Lines to restate from the data below: from the one containing "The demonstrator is" to the one containing "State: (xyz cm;", both included. Give them again exactly, and only them.

(Recorded data)
━━━
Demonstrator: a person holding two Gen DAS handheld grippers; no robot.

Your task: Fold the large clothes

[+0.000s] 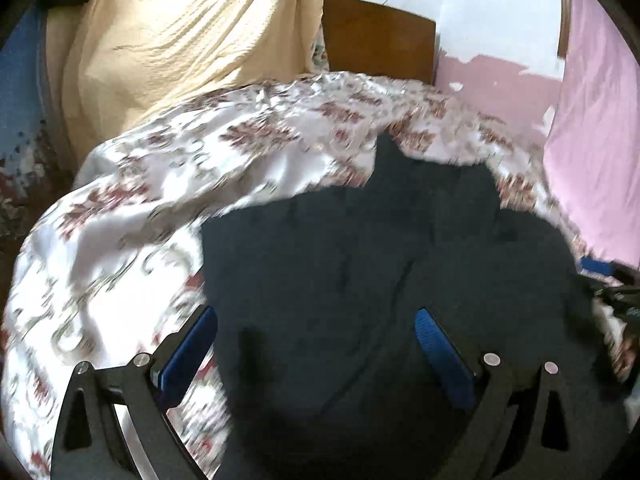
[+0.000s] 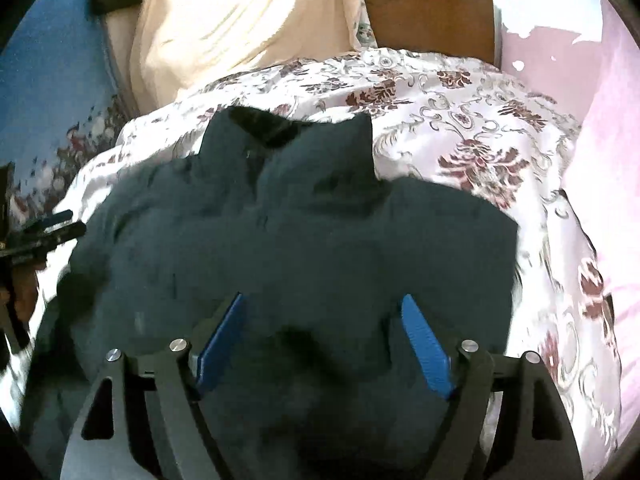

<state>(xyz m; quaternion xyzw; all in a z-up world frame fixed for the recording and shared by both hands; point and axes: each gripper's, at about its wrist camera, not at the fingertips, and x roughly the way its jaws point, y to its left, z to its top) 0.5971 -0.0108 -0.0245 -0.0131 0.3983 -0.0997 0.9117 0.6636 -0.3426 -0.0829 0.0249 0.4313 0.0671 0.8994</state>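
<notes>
A dark navy garment [image 1: 380,248] lies spread on a floral bedspread [image 1: 168,168]. In the right wrist view the garment [image 2: 304,232] shows its collar end pointing away from me. My left gripper [image 1: 316,316] is open, its blue pads wide apart over the garment's left edge. My right gripper [image 2: 324,304] is open above the garment's middle, holding nothing. The right gripper shows at the right edge of the left wrist view [image 1: 616,280]. The left gripper shows at the left edge of the right wrist view [image 2: 44,232].
A cream cloth [image 1: 180,40] hangs at the back left. A brown wooden headboard [image 1: 380,36] stands behind the bed. A pink curtain [image 1: 592,140] hangs on the right. A blue wall [image 2: 52,60] is on the left.
</notes>
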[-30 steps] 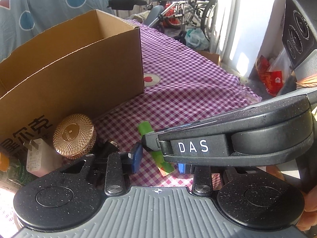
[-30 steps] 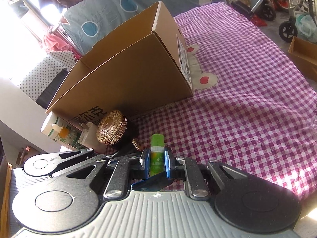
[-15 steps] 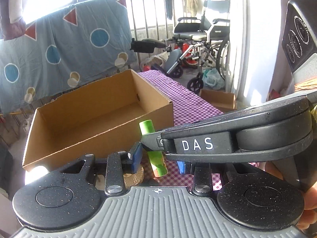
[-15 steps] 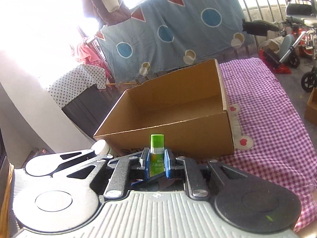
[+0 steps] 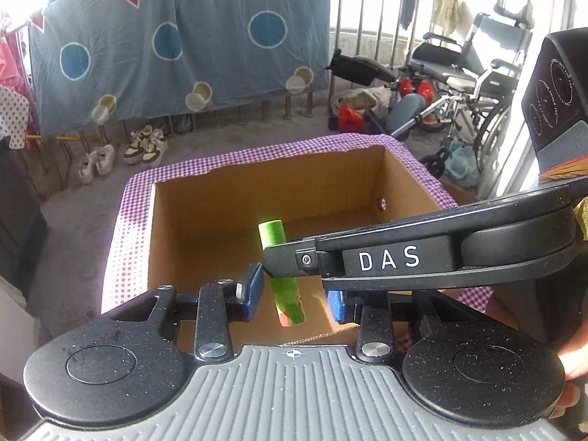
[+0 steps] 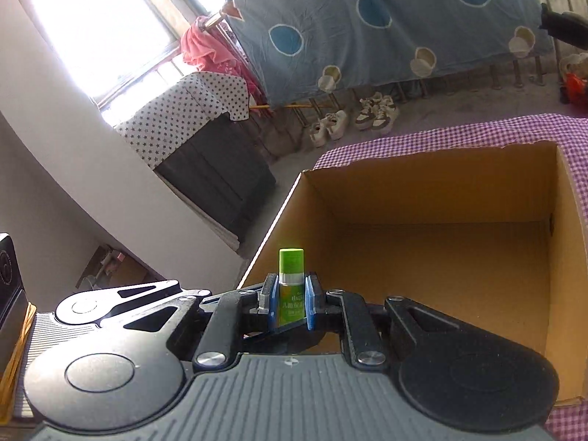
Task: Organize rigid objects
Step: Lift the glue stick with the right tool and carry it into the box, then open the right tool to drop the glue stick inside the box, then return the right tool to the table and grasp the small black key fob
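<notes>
A small green tube with a bright green cap stands upright between the blue pads of my right gripper, which is shut on it. It hangs over the near left corner of the open cardboard box. In the left wrist view the same tube slants over the near wall of the box, and the right gripper's black arm crosses in from the right. My left gripper sits just behind the tube, its jaws apart and its pads clear of the tube.
The box stands on a purple checked cloth; its floor looks bare. Beyond it a blue sheet hangs on a railing above several shoes. A wheelchair stands at the right and a dark cabinet at the left.
Both grippers have risen from the cloth in front of the box to above its opening, the right one carrying the tube. The gold-lidded jar and other items have dropped out of view.
</notes>
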Motion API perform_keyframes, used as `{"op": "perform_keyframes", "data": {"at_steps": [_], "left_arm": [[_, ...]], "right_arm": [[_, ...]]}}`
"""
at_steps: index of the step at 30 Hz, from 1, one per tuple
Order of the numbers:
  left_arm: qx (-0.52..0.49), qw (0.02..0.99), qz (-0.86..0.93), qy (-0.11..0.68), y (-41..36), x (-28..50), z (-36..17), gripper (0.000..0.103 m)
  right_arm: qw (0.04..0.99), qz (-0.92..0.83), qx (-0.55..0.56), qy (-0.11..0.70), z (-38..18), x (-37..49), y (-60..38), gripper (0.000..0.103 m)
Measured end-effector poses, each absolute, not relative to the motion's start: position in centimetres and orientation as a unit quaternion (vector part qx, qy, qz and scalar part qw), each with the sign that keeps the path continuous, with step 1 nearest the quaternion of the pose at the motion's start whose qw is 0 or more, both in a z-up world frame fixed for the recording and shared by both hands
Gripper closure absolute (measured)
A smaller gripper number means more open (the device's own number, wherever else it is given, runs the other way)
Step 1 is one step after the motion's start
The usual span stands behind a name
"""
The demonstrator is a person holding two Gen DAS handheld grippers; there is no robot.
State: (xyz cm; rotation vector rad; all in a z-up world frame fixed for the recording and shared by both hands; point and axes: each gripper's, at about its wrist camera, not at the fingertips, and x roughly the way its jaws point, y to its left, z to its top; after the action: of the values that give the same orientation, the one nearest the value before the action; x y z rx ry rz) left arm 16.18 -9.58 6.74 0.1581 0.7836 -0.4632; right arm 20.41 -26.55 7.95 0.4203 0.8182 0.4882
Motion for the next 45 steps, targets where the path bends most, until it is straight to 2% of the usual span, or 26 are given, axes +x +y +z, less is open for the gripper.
{"op": "perform_keyframes", "data": {"at_steps": [7,13,21,24,26,28,30,39,45], "left_arm": [[0.082,0.879,-0.180,0.434,-8.5,21.7,4.1,0.065],[0.080,0.882,-0.162,0.435,-7.4,22.8,4.3,0.058],[0.086,0.887,-0.161,0.423,-7.2,22.5,5.1,0.054],[0.082,0.891,-0.164,0.416,-6.9,22.1,5.6,0.054],[0.078,0.893,-0.167,0.410,-6.7,21.8,6.0,0.053],[0.073,0.897,-0.171,0.401,-6.4,21.2,6.6,0.053],[0.068,0.901,-0.177,0.391,-6.1,20.1,7.4,0.052],[0.058,0.908,-0.230,0.345,-5.1,13.1,10.3,0.045],[0.059,0.888,-0.283,0.358,-5.6,9.0,8.2,0.043]], "right_arm": [[0.811,0.241,0.230,0.481,4.0,29.6,-25.2,0.087],[0.778,0.230,0.218,0.543,0.0,34.5,-23.7,0.088],[0.790,0.206,0.186,0.547,-1.5,37.3,-22.5,0.084],[0.789,0.209,0.213,0.537,-1.2,37.1,-23.4,0.081],[0.794,0.211,0.227,0.523,-0.5,36.4,-24.2,0.077],[0.803,0.210,0.236,0.505,0.7,35.2,-25.3,0.068],[0.814,0.210,0.243,0.484,2.3,33.4,-26.6,0.066],[0.865,0.208,0.253,0.380,9.6,19.1,-32.7,0.066],[0.878,0.182,0.282,0.340,8.8,7.8,-35.0,0.066]]}}
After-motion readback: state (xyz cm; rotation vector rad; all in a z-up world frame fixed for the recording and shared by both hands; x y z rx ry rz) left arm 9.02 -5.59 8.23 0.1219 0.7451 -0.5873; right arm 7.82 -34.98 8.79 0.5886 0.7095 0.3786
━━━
[Answer space]:
The demonstrator is a person holding two Gen DAS handheld grippers; there is no robot.
State: (xyz cm; rotation vector rad; all in a z-up world frame fixed for the recording and shared by both hands; point and axes: each gripper's, at about its wrist camera, not at the fingertips, and x roughly the way its jaws point, y to its left, z to its top; after the action: of the values that give the same orientation, the one nearest the value before the action; x y z rx ry rz) left arm 16.18 -9.58 6.74 0.1581 0.7836 -0.4632; right arm 20.41 -26.55 7.95 0.4203 0.8182 0.4882

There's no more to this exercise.